# ZeroMQ Protocol Architecture

Our data transfer protocol uses ZeroMQ with Protobufs. We send a small envelope with a protocol version byte as the first frame, then a type ID as the first byte of the second frame, followed by the protobuf payload also in the second frame.

OHLC periods are represented as seconds.

## Data Flow Overview

**Relay as Gateway**: The Relay is a well-known bind point that all components connect to.

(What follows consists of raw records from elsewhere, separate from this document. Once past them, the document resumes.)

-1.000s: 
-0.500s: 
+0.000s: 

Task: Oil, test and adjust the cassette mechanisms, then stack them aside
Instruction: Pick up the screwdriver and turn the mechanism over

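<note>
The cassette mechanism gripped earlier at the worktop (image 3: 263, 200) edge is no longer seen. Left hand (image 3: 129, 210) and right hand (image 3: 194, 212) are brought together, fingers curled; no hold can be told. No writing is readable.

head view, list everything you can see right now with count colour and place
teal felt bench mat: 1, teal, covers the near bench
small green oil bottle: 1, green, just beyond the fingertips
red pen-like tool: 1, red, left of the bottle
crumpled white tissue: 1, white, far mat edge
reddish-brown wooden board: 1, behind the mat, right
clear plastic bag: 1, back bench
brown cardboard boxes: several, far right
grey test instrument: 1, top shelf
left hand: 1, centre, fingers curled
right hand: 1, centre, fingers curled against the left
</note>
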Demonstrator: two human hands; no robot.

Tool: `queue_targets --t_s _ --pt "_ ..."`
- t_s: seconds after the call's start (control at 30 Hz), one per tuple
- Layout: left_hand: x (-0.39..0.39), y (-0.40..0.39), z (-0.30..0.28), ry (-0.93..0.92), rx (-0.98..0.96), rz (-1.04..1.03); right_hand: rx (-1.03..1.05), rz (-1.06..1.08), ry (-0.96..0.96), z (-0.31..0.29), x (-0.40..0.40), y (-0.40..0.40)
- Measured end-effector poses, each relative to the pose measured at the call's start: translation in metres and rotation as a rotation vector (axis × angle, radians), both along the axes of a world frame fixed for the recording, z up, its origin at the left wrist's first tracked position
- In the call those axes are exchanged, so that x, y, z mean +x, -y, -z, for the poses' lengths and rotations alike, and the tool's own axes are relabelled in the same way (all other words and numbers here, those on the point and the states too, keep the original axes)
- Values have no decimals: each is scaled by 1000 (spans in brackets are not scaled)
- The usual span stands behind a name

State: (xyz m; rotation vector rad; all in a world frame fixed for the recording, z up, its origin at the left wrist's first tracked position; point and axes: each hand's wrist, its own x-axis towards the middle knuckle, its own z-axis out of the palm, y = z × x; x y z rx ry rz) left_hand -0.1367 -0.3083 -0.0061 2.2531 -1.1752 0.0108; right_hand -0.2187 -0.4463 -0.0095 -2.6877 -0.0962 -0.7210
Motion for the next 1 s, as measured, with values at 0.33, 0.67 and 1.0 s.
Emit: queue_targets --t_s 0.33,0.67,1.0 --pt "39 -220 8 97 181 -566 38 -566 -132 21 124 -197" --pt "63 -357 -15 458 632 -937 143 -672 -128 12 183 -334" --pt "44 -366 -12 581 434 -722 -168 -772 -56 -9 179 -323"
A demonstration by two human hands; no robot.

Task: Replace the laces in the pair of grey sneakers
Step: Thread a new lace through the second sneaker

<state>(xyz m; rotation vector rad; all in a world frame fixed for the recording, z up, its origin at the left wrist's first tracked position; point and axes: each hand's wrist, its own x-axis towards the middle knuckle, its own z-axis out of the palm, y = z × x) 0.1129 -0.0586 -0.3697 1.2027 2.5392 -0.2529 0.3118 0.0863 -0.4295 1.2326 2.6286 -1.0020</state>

It routes messages between clients, ingestors, and Flink.

### Historical Data Query Flow (Async Event-Driven Architecture)
* Client generates request_id and/or client_id (both are client-generated)
* Client computes notification topic: `RESPONSE:{client_id}` or `HISTORY_READY:{request_id}`
* **Client subscribes to notification topic BEFORE sending request (prevents race condition)**
* Client sends SubmitHistoricalRequest to Relay (REQ/REP)
* Relay returns immediate SubmitResponse with request_id and notification_topic (for confirmation)
* Relay publishes DataRequest to ingestor work queue with exchange prefix (PUB/SUB)
* Ingestor receives request, fetches data from exchange
* Ingestor writes OHLC data to Kafka with __metadata in first record
* Flink reads from Kafka, processes data, writes to Iceberg
* Flink task manager sends HistoryReadyNotification via PUSH to job manager PULL (port 5561)
* Job manager `HistoryNotificationForwarder` republishes on MARKET_DATA_PUB (port 5558)
* Relay proxies notification via XSUB → XPUB to clients
* Client receives notification (already subscribed) and queries Iceberg for data

**Key Architectural Change**: Relay is completely stateless. No request/response correlation needed. All notification routing is topic-based (e.g., "RESPONSE:{client_id}").

**Race Condition Prevention**: Notification topics are deterministic based on client-generated values (request_id or client_id). Clients MUST subscribe to the notification topic BEFORE submitting the request to avoid missing notifications.

**Two Notification Patterns**:
1. **Per-client topic** (`RESPONSE:{client_id}`): Subscribe once during connection, reuse for all requests from this client. Recommended for most clients.
2. **Per-request topic** (`HISTORY_READY:{request_id}`): Subscribe immediately before each request. Use when you need per-request isolation or don't have a persistent client_id.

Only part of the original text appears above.